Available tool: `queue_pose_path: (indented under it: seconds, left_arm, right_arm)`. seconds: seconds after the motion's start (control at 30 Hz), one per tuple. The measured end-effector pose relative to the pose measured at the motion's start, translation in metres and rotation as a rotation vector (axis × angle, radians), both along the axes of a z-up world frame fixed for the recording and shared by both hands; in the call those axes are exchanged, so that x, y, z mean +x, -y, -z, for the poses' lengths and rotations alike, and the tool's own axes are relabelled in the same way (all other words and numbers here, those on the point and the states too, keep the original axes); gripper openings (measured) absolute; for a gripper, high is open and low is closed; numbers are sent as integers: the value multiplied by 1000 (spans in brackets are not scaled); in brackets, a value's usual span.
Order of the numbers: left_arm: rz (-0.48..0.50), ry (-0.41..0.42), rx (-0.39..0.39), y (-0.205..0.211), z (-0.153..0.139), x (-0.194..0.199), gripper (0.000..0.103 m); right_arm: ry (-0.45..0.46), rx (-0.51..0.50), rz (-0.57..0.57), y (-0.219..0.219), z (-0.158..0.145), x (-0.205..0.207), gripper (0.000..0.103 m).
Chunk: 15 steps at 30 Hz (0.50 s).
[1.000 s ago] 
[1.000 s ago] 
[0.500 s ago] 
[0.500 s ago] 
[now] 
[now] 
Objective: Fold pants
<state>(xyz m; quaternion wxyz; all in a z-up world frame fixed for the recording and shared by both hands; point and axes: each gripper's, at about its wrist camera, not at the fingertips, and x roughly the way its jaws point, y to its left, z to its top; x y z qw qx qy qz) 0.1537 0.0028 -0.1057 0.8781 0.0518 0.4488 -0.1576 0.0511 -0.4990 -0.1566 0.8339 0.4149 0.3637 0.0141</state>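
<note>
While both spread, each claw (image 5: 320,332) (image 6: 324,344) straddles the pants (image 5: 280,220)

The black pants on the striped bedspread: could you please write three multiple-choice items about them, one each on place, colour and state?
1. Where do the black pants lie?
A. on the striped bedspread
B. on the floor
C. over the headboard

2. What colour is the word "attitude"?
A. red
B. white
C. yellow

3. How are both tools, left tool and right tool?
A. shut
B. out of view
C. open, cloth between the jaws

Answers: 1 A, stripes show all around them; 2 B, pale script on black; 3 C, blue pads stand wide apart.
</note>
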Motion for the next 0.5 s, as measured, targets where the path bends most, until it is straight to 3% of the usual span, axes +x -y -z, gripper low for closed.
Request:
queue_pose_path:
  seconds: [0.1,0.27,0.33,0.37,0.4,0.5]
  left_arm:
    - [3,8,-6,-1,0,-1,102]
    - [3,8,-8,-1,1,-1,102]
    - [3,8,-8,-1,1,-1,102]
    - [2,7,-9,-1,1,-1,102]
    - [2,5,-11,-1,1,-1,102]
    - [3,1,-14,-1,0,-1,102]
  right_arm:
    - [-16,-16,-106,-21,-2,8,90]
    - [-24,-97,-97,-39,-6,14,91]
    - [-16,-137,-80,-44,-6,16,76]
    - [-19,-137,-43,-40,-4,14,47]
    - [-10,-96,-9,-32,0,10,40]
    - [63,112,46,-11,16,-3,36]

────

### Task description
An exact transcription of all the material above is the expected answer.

### Problem solution
Available tool: `queue_pose_path: (indented under it: seconds, left_arm, right_arm)`. seconds: seconds after the motion's start (control at 30 Hz), one per tuple. The measured end-effector pose relative to the pose measured at the motion's start, translation in metres and rotation as a rotation vector (axis × angle, radians), both along the axes of a z-up world frame fixed for the recording and shared by both hands; in the call those axes are exchanged, so that x, y, z mean +x, -y, -z, for the poses' lengths and rotations alike, and the tool's own axes are relabelled in the same way (all other words and numbers here, those on the point and the states too, keep the original axes); gripper openings (measured) absolute; for a gripper, high is open and low is closed; numbers are sent as integers: the value multiplied by 1000 (spans in brackets are not scaled); in brackets, a value's usual span.
Order of the numbers: left_arm: rz (-0.48..0.50), ry (-0.41..0.42), rx (-0.39..0.39), y (-0.205..0.211), z (-0.153..0.139), x (-0.194..0.199), gripper (0.000..0.103 m); right_arm: ry (-0.45..0.46), rx (-0.51..0.50), rz (-0.57..0.57), y (-0.219..0.219), z (-0.158..0.145), x (-0.205..0.207), gripper (0.000..0.103 m).
Chunk: 15 steps at 30 Hz (0.50 s).
[1.000 s ago] 
[1.000 s ago] 
[0.500 s ago] 
[0.500 s ago] 
[now] 
[now] 
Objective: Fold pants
<state>(xyz m; quaternion wxyz; all in a z-up world frame fixed for the recording and shared by both hands; point and axes: each gripper's, at about its wrist camera, not at the fingertips, and x roughly the way its jaws point, y to its left, z to its top; x y z qw qx qy qz) 0.1537 0.0028 -0.1057 0.8781 0.0518 0.4488 -0.1576 0.0511 -0.4990 -0.1566 0.8339 0.4149 0.3637 0.0141</state>
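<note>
While both spread, each claw (image 5: 320,332) (image 6: 324,344) straddles the pants (image 5: 280,220)

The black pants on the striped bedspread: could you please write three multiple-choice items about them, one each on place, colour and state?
1. Where do the black pants lie?
A. on the striped bedspread
B. on the floor
C. over the headboard

2. What colour is the word "attitude"?
A. red
B. white
C. yellow

3. How are both tools, left tool and right tool?
A. shut
B. out of view
C. open, cloth between the jaws

Answers: 1 A, stripes show all around them; 2 B, pale script on black; 3 C, blue pads stand wide apart.
</note>
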Motion for the next 0.5 s, as measured, targets where the path bends most, until it is straight to 3% of the usual span, axes +x -y -z, gripper low for closed.
Request:
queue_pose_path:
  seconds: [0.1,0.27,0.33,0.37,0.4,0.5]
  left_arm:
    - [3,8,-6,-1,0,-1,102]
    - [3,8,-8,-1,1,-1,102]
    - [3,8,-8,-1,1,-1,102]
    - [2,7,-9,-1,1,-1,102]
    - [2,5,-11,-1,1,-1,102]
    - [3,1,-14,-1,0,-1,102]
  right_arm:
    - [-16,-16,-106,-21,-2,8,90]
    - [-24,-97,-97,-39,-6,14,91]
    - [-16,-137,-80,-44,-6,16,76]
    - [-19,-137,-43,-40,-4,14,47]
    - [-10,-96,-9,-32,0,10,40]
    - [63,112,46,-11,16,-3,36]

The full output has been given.